▶ _Task_
When you have gone through the entries below, state how many lines include the word "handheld" and write nothing else.

▶ _Extracted information_
====================

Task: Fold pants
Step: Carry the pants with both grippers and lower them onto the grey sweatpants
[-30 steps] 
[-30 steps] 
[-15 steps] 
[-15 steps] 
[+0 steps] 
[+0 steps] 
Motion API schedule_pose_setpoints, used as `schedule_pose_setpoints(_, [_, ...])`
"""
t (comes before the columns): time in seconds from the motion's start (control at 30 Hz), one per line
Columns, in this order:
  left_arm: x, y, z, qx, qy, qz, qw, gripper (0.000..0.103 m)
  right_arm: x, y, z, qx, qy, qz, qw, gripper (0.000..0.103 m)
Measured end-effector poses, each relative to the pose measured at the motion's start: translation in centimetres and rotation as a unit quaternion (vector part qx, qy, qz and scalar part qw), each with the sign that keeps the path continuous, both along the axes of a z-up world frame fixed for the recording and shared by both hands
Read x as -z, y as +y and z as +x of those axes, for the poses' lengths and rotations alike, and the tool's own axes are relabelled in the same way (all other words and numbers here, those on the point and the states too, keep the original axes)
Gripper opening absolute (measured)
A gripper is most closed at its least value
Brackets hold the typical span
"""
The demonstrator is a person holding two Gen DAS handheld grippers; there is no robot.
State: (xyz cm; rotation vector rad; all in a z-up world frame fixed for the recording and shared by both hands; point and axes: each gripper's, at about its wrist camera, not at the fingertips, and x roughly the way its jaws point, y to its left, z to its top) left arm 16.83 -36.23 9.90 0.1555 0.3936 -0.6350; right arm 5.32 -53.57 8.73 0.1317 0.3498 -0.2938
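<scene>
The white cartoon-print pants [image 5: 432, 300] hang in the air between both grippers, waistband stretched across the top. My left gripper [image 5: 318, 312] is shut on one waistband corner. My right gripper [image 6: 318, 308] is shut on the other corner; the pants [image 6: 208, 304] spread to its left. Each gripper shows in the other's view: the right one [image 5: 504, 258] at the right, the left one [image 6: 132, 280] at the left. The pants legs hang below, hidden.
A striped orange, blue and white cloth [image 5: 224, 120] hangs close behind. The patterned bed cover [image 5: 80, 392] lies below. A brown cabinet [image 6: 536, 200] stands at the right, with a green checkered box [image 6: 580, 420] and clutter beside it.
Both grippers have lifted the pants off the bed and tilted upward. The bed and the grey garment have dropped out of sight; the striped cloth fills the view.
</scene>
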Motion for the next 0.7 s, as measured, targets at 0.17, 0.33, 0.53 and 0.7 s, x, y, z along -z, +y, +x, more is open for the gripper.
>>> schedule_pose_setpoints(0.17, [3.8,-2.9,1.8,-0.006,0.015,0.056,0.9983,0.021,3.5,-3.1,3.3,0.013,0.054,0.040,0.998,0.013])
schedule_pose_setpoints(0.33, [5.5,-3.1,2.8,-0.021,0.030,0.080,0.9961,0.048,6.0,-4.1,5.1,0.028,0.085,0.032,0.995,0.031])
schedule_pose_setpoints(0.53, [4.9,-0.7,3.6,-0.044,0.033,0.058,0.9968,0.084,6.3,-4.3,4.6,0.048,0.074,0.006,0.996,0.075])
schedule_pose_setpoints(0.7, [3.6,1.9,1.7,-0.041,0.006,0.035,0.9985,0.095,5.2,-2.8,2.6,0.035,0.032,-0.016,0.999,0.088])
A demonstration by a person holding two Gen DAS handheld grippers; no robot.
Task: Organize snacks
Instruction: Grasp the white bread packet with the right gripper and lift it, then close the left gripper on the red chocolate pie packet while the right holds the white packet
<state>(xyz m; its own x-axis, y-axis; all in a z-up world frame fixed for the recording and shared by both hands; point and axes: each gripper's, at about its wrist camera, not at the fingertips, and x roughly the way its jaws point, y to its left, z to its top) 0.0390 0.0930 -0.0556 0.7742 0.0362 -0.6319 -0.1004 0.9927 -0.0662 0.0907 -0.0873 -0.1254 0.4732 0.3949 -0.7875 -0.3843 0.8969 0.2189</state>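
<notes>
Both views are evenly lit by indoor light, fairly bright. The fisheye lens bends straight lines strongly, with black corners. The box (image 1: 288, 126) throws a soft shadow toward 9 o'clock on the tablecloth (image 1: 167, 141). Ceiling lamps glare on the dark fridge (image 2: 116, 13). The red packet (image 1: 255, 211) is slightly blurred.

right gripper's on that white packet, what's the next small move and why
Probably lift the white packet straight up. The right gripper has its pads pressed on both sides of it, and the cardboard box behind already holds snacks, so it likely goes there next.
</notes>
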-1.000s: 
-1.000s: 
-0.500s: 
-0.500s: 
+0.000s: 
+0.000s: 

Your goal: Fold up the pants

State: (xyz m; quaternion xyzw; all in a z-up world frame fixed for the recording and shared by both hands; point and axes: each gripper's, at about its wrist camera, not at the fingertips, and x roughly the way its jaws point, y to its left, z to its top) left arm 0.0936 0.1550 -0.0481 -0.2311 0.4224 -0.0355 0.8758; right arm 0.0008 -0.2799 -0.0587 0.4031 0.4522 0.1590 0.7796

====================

▶ _Task solution_
2